Your job here is to restate every record exactly, pictures excluded.

Start of Data for processing

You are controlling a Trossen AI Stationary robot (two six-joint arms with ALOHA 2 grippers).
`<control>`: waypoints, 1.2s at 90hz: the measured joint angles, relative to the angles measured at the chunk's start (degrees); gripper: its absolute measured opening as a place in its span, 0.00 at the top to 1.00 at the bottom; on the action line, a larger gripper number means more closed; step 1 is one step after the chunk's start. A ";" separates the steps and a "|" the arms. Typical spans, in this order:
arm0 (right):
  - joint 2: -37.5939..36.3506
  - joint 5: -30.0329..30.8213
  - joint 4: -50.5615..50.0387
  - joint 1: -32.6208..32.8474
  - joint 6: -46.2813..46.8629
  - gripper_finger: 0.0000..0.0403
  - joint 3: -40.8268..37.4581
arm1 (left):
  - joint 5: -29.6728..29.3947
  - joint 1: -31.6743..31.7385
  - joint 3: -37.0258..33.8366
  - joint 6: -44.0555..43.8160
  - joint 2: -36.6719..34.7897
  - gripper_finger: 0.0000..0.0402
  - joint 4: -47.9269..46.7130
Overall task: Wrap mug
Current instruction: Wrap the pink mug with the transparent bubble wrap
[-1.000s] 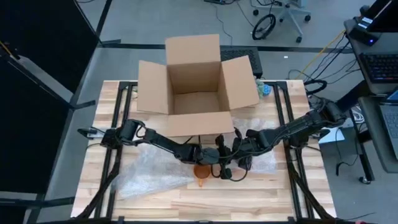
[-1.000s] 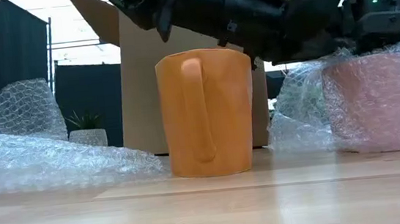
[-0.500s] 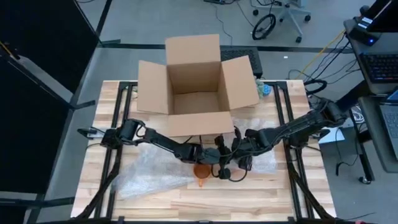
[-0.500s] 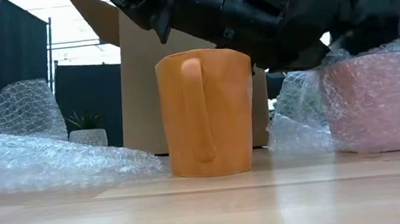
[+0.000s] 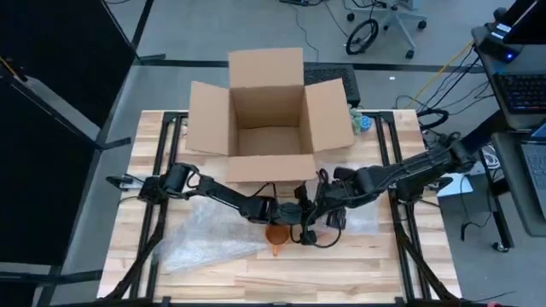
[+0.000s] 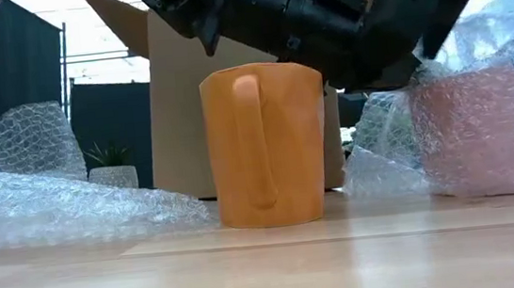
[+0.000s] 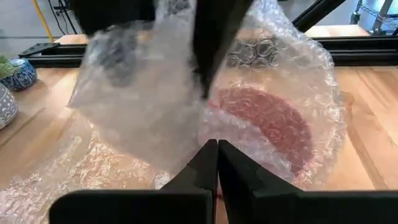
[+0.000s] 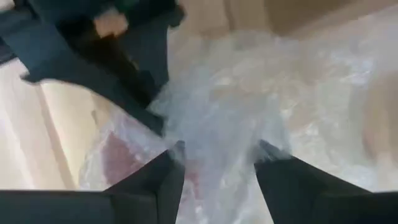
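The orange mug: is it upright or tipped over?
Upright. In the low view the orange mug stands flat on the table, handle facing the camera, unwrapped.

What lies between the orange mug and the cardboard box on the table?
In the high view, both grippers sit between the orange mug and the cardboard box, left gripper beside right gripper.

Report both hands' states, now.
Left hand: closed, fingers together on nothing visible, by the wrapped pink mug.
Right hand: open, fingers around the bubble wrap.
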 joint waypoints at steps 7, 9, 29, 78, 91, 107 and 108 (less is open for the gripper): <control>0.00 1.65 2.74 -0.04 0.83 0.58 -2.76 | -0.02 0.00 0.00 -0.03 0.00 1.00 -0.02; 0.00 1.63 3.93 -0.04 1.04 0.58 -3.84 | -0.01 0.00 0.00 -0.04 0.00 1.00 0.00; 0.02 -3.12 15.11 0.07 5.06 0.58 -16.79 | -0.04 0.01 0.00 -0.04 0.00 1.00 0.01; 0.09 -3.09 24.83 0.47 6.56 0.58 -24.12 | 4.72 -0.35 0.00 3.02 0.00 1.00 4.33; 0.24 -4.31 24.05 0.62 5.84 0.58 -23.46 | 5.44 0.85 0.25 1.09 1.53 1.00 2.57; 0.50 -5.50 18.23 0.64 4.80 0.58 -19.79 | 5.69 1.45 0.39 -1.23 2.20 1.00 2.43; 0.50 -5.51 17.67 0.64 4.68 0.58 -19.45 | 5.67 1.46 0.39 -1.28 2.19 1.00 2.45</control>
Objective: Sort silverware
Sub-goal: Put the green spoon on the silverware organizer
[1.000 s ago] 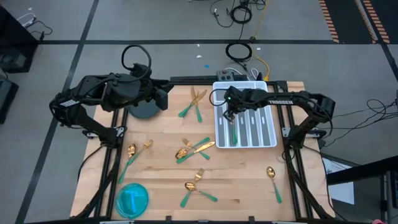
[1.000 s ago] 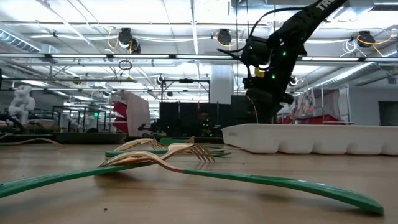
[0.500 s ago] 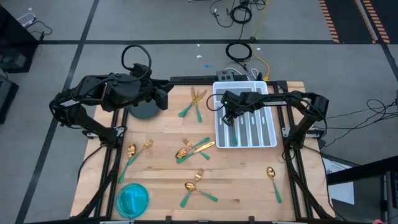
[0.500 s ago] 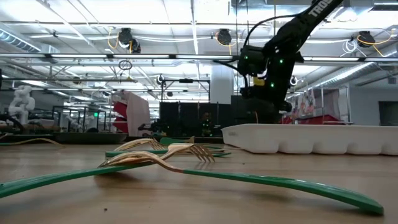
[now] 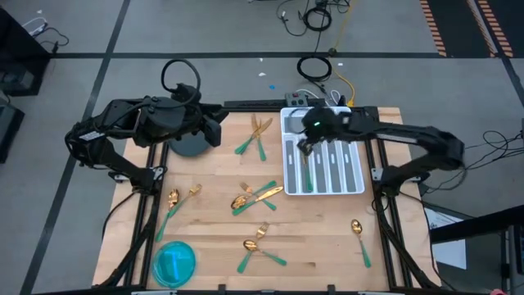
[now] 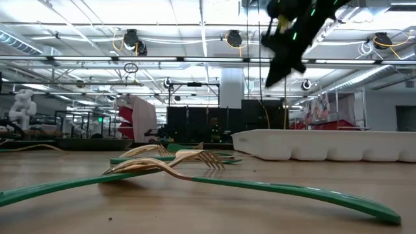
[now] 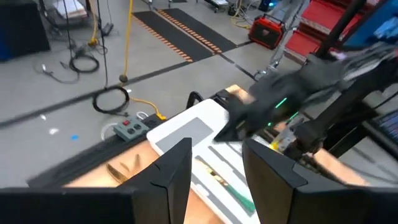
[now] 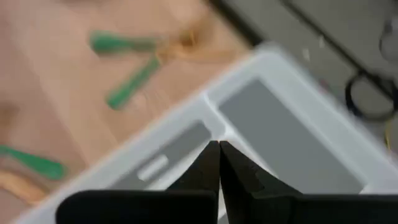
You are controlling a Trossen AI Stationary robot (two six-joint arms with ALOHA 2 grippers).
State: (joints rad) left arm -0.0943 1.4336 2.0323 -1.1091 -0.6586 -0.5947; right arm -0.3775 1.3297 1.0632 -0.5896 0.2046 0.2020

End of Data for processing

• [Expected answer]:
You are controlling a Trossen AI Stationary robot (two six-joint arms with ALOHA 2 grippers).
`<control>`: waypoints, 1.2s at 90hz: the measured joint angles, relative to the angles measured at the chunk's start (degrees); gripper: its absolute measured opening as a place in its span, 0.00 at the top to 1.00 at the bottom; on the action line, a larger gripper number means more closed; step 1 is one step after the chunk's start. A ";" separates the steps and a "|" the arms. Typical spans, in this order:
arm0 (right):
  - joint 2: -37.5939..36.3506
  - joint 5: -30.0329..30.8213
  - joint 4: -50.5615..50.0387
  - joint 1: -32.6208..32.8474
  - joint 6: -46.2813..46.8629
  - gripper_finger: 0.0000..0.0403
  - joint 3: -40.8268..37.4581
arm1 (left):
  - joint 5: -29.6728..29.3947
  - joint 1: -31.6743..31.7385
  - joint 3: -37.0258..33.8366
  - joint 6: -44.0555..43.8160
  - joint 2: -36.6719..34.7897
  - gripper_finger: 0.0000..0.0402
  - joint 4: -47.9269..46.7130
Overall task: Wrap mug
Current instruction: Wrap the pink mug with the transparent bubble wrap
[-1.000s] 
[-1.000s] 
[-0.500s] 
[-0.500s] 
[+0.000s] 
[+0.000s] 
[+0.000s] 
[+0.000s] 
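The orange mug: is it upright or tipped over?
Upright. In the low view the orange mug stands flat on the table, handle facing the camera, unwrapped.

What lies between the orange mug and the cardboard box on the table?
In the high view, both grippers sit between the orange mug and the cardboard box, left gripper beside right gripper.

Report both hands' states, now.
Left hand: closed, fingers together on nothing visible, by the wrapped pink mug.
Right hand: open, fingers around the bubble wrap.
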 joint waypoints at steps 7, 9, 29, 78, 91, 107 and 108 (less is open for the gripper): <control>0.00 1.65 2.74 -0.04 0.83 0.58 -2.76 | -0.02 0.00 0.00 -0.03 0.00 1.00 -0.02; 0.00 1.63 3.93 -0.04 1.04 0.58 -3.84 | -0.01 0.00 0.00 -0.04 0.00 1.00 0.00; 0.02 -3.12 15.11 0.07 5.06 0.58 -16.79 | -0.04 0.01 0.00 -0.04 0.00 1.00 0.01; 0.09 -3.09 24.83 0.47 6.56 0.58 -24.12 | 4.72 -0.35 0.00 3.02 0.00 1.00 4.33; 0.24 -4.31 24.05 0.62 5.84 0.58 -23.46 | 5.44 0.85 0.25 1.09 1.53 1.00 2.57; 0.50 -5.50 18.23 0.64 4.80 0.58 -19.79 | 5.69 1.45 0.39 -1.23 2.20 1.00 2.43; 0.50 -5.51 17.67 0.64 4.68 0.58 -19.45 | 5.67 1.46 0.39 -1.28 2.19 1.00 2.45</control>
Objective: Sort silverware
Sub-goal: Put the green spoon on the silverware organizer
[1.000 s ago] 
[1.000 s ago] 
[0.500 s ago] 
[0.500 s ago] 
[now] 
[now] 
[now] 
[now] 
You are controlling a Trossen AI Stationary robot (two six-joint arms with ALOHA 2 grippers).
State: (joints rad) left arm -0.0943 1.4336 2.0323 -1.1091 -0.6586 -0.5947; right arm -0.3775 1.3297 1.0632 -0.5896 0.2046 0.2020

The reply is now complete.